■ EXERCISE DESCRIPTION
Return every line of the data below, exactly.

■ MATERIAL PROVIDED
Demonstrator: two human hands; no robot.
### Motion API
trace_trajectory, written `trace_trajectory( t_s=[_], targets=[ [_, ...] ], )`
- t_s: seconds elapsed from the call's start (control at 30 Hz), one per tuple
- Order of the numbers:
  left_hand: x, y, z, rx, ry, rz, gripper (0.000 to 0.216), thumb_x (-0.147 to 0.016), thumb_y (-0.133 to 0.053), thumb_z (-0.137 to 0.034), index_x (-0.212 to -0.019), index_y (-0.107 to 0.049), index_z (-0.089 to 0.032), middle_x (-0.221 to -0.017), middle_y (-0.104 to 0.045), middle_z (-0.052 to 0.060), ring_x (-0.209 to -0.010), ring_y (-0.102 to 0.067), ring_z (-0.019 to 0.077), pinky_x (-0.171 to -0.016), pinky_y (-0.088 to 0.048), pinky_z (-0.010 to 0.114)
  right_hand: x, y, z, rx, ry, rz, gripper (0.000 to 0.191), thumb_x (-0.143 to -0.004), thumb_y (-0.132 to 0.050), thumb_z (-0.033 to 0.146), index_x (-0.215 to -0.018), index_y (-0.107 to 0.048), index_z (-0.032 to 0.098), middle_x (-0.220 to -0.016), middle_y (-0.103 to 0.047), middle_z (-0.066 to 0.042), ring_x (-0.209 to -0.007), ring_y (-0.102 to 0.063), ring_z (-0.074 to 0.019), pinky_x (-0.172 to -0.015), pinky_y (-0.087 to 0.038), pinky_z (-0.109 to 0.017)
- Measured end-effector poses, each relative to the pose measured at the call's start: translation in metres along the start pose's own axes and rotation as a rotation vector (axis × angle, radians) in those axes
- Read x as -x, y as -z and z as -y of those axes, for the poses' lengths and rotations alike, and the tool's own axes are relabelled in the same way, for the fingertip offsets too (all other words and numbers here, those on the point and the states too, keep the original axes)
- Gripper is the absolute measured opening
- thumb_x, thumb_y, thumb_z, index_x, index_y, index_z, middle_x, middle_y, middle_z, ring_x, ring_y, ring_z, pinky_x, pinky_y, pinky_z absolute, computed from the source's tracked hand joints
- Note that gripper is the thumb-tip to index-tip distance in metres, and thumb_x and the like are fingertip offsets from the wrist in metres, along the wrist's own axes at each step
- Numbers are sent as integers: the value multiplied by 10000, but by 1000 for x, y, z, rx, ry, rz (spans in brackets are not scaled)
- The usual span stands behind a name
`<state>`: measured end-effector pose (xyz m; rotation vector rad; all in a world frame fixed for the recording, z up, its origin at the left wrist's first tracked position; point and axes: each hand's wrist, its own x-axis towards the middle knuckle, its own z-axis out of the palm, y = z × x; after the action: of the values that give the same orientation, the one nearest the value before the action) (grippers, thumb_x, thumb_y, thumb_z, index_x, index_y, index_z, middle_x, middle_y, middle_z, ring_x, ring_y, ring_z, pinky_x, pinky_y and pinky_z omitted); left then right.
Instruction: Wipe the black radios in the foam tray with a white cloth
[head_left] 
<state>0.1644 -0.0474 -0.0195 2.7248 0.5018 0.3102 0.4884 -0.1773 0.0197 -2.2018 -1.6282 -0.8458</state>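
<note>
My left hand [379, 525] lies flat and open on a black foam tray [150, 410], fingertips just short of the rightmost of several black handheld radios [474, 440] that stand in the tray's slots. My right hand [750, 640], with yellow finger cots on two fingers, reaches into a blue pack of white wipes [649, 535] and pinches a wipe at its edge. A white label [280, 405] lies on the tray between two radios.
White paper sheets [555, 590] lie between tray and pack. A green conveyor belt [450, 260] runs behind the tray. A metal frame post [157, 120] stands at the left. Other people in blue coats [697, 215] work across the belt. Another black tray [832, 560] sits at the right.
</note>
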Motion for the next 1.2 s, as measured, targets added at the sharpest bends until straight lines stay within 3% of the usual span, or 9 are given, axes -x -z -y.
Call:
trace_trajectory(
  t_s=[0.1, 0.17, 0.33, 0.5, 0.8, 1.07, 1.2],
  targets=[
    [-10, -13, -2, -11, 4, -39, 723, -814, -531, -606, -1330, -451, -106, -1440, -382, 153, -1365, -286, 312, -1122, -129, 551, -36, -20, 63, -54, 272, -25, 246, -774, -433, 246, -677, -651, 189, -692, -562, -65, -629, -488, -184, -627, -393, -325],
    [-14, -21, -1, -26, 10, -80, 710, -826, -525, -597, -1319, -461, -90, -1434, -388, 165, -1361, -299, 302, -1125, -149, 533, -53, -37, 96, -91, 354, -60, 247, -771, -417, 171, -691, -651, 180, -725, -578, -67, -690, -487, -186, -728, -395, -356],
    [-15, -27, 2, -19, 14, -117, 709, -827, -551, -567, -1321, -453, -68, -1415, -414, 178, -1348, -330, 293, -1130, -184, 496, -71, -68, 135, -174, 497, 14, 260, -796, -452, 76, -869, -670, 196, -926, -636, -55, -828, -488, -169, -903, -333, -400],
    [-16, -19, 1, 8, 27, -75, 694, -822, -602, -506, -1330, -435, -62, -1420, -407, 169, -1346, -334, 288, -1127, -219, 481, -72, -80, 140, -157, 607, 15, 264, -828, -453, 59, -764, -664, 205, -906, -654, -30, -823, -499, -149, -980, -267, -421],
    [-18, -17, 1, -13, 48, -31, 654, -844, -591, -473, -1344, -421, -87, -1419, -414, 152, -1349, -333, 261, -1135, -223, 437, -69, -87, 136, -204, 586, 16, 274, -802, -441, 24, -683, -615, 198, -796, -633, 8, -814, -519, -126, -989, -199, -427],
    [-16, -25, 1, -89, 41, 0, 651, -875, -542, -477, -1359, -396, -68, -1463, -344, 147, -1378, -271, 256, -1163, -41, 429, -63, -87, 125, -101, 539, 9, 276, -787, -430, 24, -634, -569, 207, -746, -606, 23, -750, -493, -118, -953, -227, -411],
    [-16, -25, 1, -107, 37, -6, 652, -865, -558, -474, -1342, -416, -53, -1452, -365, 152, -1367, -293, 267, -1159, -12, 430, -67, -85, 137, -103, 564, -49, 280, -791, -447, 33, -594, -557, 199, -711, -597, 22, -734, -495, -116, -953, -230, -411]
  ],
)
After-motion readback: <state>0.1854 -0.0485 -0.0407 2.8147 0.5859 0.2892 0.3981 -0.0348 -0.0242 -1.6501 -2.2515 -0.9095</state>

■ REPLY
Demonstrator: two human hands; no robot.
### Motion API
trace_trajectory, written `trace_trajectory( t_s=[_], targets=[ [_, ...] ], )`
- t_s: seconds elapsed from the call's start (control at 30 Hz), one per tuple
- Order of the numbers:
  left_hand: x, y, z, rx, ry, rz, gripper (0.000 to 0.216), thumb_x (-0.147 to 0.016), thumb_y (-0.133 to 0.053), thumb_z (-0.137 to 0.034), index_x (-0.212 to -0.019), index_y (-0.107 to 0.049), index_z (-0.089 to 0.032), middle_x (-0.221 to -0.017), middle_y (-0.104 to 0.045), middle_z (-0.052 to 0.060), ring_x (-0.209 to -0.010), ring_y (-0.102 to 0.067), ring_z (-0.019 to 0.077), pinky_x (-0.171 to -0.016), pinky_y (-0.088 to 0.048), pinky_z (-0.010 to 0.114)
  right_hand: x, y, z, rx, ry, rz, gripper (0.000 to 0.191), thumb_x (-0.143 to -0.004), thumb_y (-0.132 to 0.050), thumb_z (-0.033 to 0.146), index_x (-0.215 to -0.018), index_y (-0.107 to 0.048), index_z (-0.032 to 0.098), middle_x (-0.220 to -0.016), middle_y (-0.103 to 0.047), middle_z (-0.066 to 0.042), ring_x (-0.209 to -0.007), ring_y (-0.102 to 0.063), ring_z (-0.074 to 0.019), pinky_x (-0.172 to -0.015), pinky_y (-0.087 to 0.038), pinky_z (-0.109 to 0.017)
- Measured end-effector poses, each relative to the pose measured at the call's start: translation in metres along the start pose's own axes and rotation as a rotation vector (axis × angle, radians) in those axes
- Read x as -x, y as -z and z as -y of those axes, for the poses' lengths and rotations alike, and the tool's own axes are relabelled in the same way, for the fingertip offsets too (all other words and numbers here, those on the point and the states too, keep the original axes)
- Gripper is the absolute measured opening
- thumb_x, thumb_y, thumb_z, index_x, index_y, index_z, middle_x, middle_y, middle_z, ring_x, ring_y, ring_z, pinky_x, pinky_y, pinky_z absolute, computed from the source's tracked hand joints
- Note that gripper is the thumb-tip to index-tip distance in metres, and thumb_x and the like are fingertip offsets from the wrist in metres, along the wrist's own axes at each step
- Numbers are sent as integers: the value multiplied by 10000, but by 1000 for x, y, z, rx, ry, rz (spans in brackets are not scaled)
- The usual span stands behind a name
`<state>`: measured end-effector pose (xyz m; rotation vector rad; all in a world frame fixed for the recording, z up, its origin at the left wrist's first tracked position; point and axes: each hand's wrist, its own x-axis towards the middle knuckle, its own z-axis out of the palm, y = z × x; after the action: of the values that give the same orientation, the one nearest the value before the action) (grippers, thumb_x, thumb_y, thumb_z, index_x, index_y, index_z, middle_x, middle_y, middle_z, ring_x, ring_y, ring_z, pinky_x, pinky_y and pinky_z omitted); left then right.
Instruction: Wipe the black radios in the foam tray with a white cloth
[head_left] 
<state>0.1644 -0.0474 -0.0195 2.7248 0.5018 0.3102 0.4884 -0.1773 0.0197 -2.2018 -1.6282 -0.8458</state>
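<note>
My left hand [379, 525] lies flat and open on a black foam tray [150, 410], fingertips just short of the rightmost of several black handheld radios [474, 440] that stand in the tray's slots. My right hand [750, 640], with yellow finger cots on two fingers, reaches into a blue pack of white wipes [649, 535] and pinches a wipe at its edge. A white label [280, 405] lies on the tray between two radios.
White paper sheets [555, 590] lie between tray and pack. A green conveyor belt [450, 260] runs behind the tray. A metal frame post [157, 120] stands at the left. Other people in blue coats [697, 215] work across the belt. Another black tray [832, 560] sits at the right.
</note>
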Motion for the next 1.2 s, as measured, targets added at the sharpest bends until straight lines stay within 3% of the usual span, or 9 are given, axes -x -z -y.
Call:
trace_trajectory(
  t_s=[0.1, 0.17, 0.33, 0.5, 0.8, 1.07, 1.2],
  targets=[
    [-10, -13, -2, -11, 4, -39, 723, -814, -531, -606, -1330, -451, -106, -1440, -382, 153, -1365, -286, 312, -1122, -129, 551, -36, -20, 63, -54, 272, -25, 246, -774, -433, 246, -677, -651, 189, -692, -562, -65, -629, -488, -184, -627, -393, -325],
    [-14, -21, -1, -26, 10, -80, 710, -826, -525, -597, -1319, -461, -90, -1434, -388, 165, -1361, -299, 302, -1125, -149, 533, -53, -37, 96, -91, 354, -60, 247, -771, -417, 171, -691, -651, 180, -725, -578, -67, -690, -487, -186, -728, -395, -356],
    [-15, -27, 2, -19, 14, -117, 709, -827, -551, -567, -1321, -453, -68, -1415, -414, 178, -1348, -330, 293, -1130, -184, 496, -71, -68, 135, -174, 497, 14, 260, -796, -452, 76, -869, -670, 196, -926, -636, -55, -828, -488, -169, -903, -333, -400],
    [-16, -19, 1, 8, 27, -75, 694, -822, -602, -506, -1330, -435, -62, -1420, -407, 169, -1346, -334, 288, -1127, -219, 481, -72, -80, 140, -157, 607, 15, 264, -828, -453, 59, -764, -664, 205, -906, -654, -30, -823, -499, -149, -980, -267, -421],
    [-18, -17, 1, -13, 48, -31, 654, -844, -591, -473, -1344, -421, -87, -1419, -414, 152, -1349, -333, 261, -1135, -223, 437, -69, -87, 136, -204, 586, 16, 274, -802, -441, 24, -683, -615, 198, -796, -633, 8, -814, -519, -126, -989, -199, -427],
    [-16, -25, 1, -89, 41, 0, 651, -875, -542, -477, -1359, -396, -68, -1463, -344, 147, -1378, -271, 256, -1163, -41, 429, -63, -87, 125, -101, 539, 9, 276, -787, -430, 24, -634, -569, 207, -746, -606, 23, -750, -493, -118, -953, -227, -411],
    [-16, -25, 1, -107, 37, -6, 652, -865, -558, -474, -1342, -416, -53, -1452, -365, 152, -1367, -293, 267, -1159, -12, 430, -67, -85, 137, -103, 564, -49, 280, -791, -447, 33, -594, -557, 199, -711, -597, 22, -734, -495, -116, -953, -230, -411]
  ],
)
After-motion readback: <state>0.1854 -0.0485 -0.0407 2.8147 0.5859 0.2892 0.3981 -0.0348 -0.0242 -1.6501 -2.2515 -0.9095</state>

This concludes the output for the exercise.